Mythology & Beliefs: Dione
In Greek and Roman Mythology, Dione was a Titan goddess; mother by Zeus of Aphrodite.

Dione in Greek and Roman Biography and Mythology (Διώνη), a female Titan, a daughter of Oceanus and Tethys (Hesiod. Theog. 353), and, according to others, of Uranus and Ge, or of Aether and Ge. (Hygin. Fab. Praef.; Apollod. 1.1.3.) She was beloved by Zeus, by whom she became the mother of Aphrodite. (Apollod. 1.3. sec; i.; Hornm. Il. 5.370, &c.) When Aphrodite was wounded by Diomedes, Dione received her daughter in Olympus, and pronounced the threat respecting the punishment of Diomedes. (Itom. Il. 5.405.) Dione was present, with other divinities, at the birth of Apollo and Artemis in Delos. (Hom. Hymn. in Del. 93.) At the foot of Lepreon, on the western coast of Peloponnesus, there was a grove sacred to her (Strab. viii. p.346), and in other places she was worshipped in the temples of Zeus. (Strab. vii. p.329.) In some traditions she is called the mother of Dionysus. (Schol. ad Pind. Pyth. 3.177; Hesych. s. v. Βάκχου Διώνης). There are three more mythical personages of this name. (Apollod. 1.2.7; Hyg. Fab. 83; Pherecyd. p. 115, ed. Sturz.) - A Dictionary of Greek and Roman biography and mythology, William Smith, Ed.
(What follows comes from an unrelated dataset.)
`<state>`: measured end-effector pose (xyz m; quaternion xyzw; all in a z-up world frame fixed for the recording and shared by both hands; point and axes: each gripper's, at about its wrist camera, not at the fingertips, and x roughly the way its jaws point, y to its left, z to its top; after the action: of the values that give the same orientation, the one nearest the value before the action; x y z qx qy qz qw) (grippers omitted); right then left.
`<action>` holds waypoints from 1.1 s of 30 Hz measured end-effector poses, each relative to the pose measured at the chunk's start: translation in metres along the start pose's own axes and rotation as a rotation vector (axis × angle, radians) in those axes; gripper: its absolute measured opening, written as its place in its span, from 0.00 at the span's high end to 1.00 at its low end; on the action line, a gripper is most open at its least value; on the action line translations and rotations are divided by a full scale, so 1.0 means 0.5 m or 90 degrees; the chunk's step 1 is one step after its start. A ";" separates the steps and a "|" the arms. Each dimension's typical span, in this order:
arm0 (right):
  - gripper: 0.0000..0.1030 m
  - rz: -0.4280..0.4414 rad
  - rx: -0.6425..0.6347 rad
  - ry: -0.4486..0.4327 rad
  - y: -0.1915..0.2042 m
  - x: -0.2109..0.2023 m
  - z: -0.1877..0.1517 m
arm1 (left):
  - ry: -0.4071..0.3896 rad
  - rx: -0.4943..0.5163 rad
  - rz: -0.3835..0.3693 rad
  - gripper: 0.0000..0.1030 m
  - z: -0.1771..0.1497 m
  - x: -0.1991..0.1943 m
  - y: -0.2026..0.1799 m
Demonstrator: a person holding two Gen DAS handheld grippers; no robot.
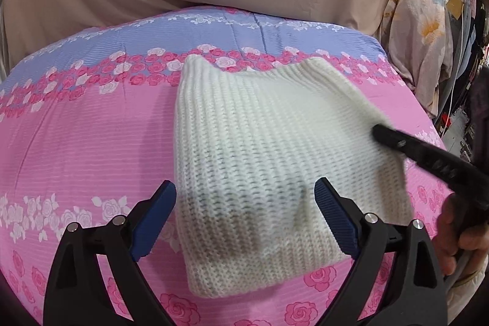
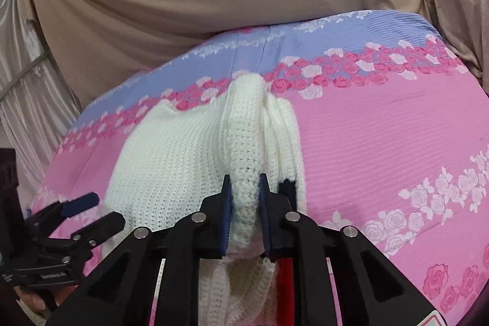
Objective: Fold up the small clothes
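Floral bedspread (image 2: 382,142), white knit (image 2: 171,161) pinched in right gripper (image 2: 244,182)

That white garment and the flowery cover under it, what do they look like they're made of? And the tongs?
White garment: chunky knitted yarn, matte, ribbed rows showing; wool or acrylic, can't tell.
Flowery cover: thin woven cloth, probably cotton or a blend, with fine crinkled horizontal ridges and printed roses.
Left tongs, right tongs: black hard plastic, apparently, with blue ridged pads, likely rubber, and silver metal pins.

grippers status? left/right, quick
Left gripper: open wide, holding nothing; white knit lies below its fingers.
Right gripper: closed on a raised fold of the white knit.
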<state>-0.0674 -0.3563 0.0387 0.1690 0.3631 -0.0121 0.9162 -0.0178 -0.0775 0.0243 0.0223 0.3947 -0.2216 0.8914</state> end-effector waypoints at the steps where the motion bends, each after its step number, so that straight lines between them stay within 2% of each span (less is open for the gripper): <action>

Dione in Wikipedia Dione, (Greek: Διώνη) pronounced /daɪˈoʊni/, in Greek mythology is a vague goddess presence who has her most concrete form in Book V of Homer's Iliad as the mother of Aphrodite. Aphrodite journeys to Dione's side after she has been wounded in battle while protecting her favorite son Aeneas. In this episode, Dione seems to be the equivalent of Gaia the Earth Mother, whom Homer also placed in Olympus, and to that extent might be classed as a "mother goddess".[1] Dione's Indo-European name is really less a name than simply a title: the "Goddess", etymologically a female form of Zeus. After the Iliad, Aphrodite herself was sometimes referred to as "Dionaea" and even "Dione", just "the goddess" (Peck 1898). Roman "Diana" has a similar etymology but is not otherwise connected with Dione...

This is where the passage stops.